Meanings of voting: What we (don't) know about voting and why it matters

Meanings of voting: What we (don't) know about voting and why it matters

Intervenant : Cal Le Gall (University of Vienna),  avec Carolina Plescia, Ming M. Boyer, Maria B. Abdala et Anna Lia Brunetti.

 

For decades, an extensive literature has studied the determinants and the individual motivations of voting behaviour. In this framework, many authors have assumed that citizens possess meanings of voting using a deductive approach. Surprisingly, almost no study has empirically investigated the existence of such meanings in a direct and systematic fashion. This gap is problematic insofar as current models of electoral behaviour might very well be deducing consequences from assumptions that do not match citizens’ mindsets, while it might also overlook unexplored factors related to the decision to go out and vote or abstain.

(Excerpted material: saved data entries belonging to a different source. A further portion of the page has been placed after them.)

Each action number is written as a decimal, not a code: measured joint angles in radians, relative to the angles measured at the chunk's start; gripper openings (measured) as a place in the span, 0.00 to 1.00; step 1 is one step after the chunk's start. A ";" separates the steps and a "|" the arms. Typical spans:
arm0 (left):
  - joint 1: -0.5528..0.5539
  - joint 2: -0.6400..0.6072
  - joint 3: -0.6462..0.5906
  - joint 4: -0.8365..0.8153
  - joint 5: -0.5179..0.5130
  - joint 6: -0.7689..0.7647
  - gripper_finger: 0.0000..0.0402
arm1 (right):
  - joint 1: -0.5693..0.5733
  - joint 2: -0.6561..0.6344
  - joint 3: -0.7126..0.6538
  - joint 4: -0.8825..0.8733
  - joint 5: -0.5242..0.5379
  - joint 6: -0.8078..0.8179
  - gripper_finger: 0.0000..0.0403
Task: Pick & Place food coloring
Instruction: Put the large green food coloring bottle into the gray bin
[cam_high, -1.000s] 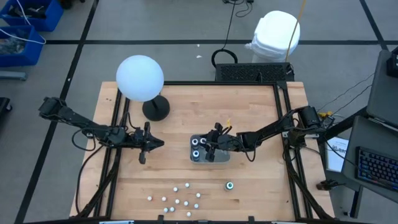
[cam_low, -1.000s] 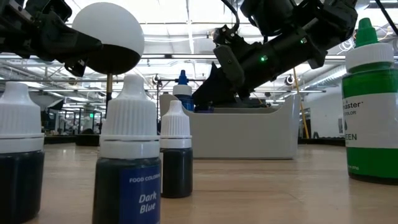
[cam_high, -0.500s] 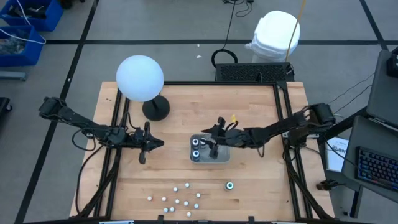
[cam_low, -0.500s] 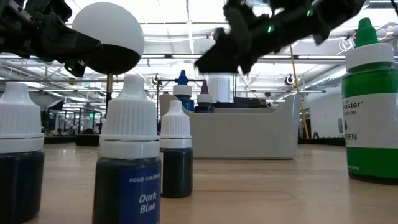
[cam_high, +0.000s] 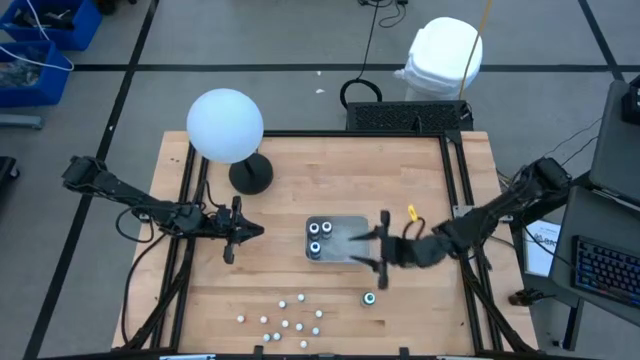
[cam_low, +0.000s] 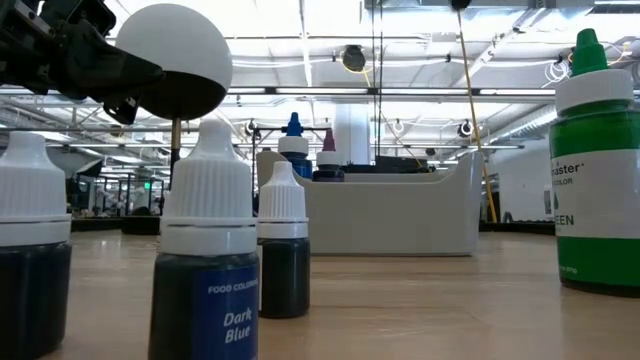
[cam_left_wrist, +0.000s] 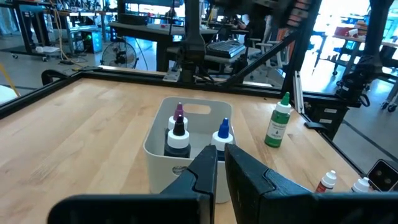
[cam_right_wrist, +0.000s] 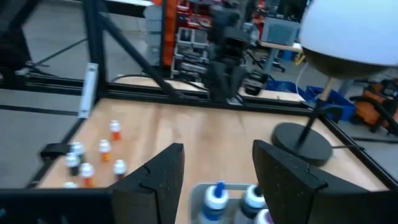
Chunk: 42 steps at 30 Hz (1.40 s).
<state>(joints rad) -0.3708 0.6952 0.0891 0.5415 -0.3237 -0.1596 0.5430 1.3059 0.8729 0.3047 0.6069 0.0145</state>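
LEFT: left hand (cam_high: 231, 243) hangs left of the tray, fingers together, empty | MIDDLE: three food coloring bottles (cam_left_wrist: 178, 134) stand in the white tray (cam_high: 352, 225), small bottles (cam_high: 284, 318) wait at the front edge | RIGHT: right hand (cam_high: 382, 251) spread, empty, between tray and green bottle (cam_high: 369, 298) | SETTING: wooden table (cam_high: 300, 175), globe lamp (cam_high: 226, 125), workshop behind

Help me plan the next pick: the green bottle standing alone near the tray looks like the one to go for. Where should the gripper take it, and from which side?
Grip the green bottle around its body, just below the cap. It stands upright and apart from the tray, so a descent from above with fingers either side should fit. The right gripper, open, sits closest.
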 joint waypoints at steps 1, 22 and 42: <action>0.000 0.000 0.000 0.000 0.000 0.000 0.09 | 0.030 0.007 0.010 0.003 0.023 0.001 0.45; 0.000 0.000 0.000 0.031 -0.018 0.049 0.09 | 0.379 0.363 0.337 -0.216 0.282 0.069 0.46; 0.000 0.000 0.000 0.022 -0.018 0.047 0.09 | 0.332 0.365 0.083 -0.048 0.281 0.197 0.74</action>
<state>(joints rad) -0.3710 0.6952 0.0891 0.5639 -0.3416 -0.1127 0.8748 1.6707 0.9564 0.2563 0.8875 0.2117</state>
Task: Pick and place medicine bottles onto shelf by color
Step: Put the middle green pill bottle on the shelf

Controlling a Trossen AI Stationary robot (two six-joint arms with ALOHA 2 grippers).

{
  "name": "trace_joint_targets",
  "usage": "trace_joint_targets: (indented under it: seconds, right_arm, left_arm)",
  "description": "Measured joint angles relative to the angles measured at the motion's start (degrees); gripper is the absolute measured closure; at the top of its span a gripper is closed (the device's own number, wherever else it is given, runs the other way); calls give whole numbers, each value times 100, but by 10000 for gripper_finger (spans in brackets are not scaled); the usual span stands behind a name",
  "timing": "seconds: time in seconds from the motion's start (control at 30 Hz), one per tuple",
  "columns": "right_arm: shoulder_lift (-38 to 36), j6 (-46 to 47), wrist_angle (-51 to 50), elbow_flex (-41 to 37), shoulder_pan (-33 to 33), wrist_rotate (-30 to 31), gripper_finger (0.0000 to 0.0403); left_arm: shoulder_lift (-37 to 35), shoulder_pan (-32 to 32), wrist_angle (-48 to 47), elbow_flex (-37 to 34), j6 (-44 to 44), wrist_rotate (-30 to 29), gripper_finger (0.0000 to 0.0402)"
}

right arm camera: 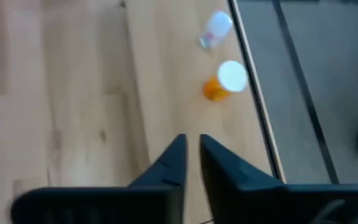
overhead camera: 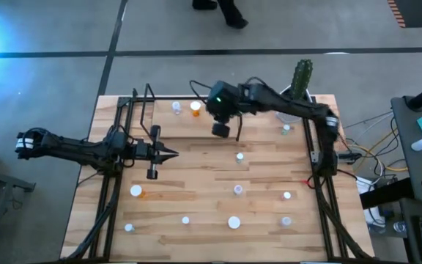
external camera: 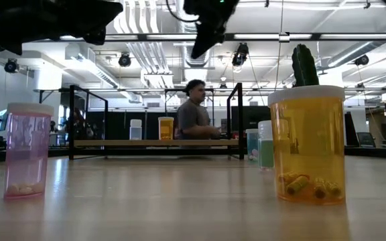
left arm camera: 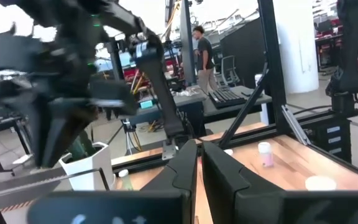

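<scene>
1. My right pincer (right arm camera: 191, 144) hangs above the back of the table, its fingers nearly together and gripping nothing.
2. Just beyond its tips on the low light-wood shelf with black wire rails (overhead camera: 211, 126) stand a white-capped orange pill bottle (right arm camera: 224, 81) and, beside it, a clear pill bottle (right arm camera: 213, 31).
3. My left pincer (overhead camera: 168, 153) waits over the table's left side, fingers narrow and empty.
4. More small bottles (overhead camera: 239, 189) are scattered on the wooden tabletop (overhead camera: 196, 198), nearer the front than either pincer.

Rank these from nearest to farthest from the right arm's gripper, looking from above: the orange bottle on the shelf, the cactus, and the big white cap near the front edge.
1. Orange bottle: on the shelf, just beside the right gripper.
2. Cactus: back right corner.
3. Big white cap: front edge, across the table.
</scene>
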Motion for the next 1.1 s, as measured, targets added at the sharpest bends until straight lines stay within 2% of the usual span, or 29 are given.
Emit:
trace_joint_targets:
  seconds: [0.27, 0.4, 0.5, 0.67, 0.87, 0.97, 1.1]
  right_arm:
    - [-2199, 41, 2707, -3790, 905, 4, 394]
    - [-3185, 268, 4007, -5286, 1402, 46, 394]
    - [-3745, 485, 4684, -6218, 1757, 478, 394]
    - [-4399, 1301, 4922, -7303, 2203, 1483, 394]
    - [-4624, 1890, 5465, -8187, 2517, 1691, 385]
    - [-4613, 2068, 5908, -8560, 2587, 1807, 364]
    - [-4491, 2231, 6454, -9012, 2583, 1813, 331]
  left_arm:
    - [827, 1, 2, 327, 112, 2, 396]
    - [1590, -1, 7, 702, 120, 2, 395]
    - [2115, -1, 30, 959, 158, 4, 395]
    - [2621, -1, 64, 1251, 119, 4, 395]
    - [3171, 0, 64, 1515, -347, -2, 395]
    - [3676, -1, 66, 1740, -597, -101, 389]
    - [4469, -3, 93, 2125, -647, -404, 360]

The aim of the ERC-funded DeVOTE project is to tackle these questions by further investigating what ‘voting’ means for ordinary citizens in a wide array of countries.  

 

In this presentation, we will first review the main conceptualizations of voting that decades of research have deductively derived, to check how much overlap exists with todays’ ordinary citizens’ meanings of voting. We do so by drawing on original data from a wide range of developed and developing electoral democracies across the world, including but not limited to the USA, Brazil, Hungary, Kenya, Australia, Sweden, Colombia and Italy (combined N > 15,000). As ‘voting’ is an abstract concept and difficult to define, to appreciate whether citizens hold or not a definition of voting and how complex it is, data collection relies on an open-ended inquiry where people are left free to define voting as extensively as they want. These answers are then systematically coded to include (or not) meanings of voting derived from the academic literature. Here, we will present the first results of our data collection in some of the countries under investigation.

 

In addition, we will also present results from both original interviews and focus groups carried out in 2021 in Austria, to study whether question ordering influences citizens’ meanings of voting. Our results indicate that the topics participants discuss before thinking about the meanings of voting has effects over the salience of specific meanings and, to a lesser extent, on the variety of meanings of voting, while our results also suggest that individuals appear to hold meanings of voting.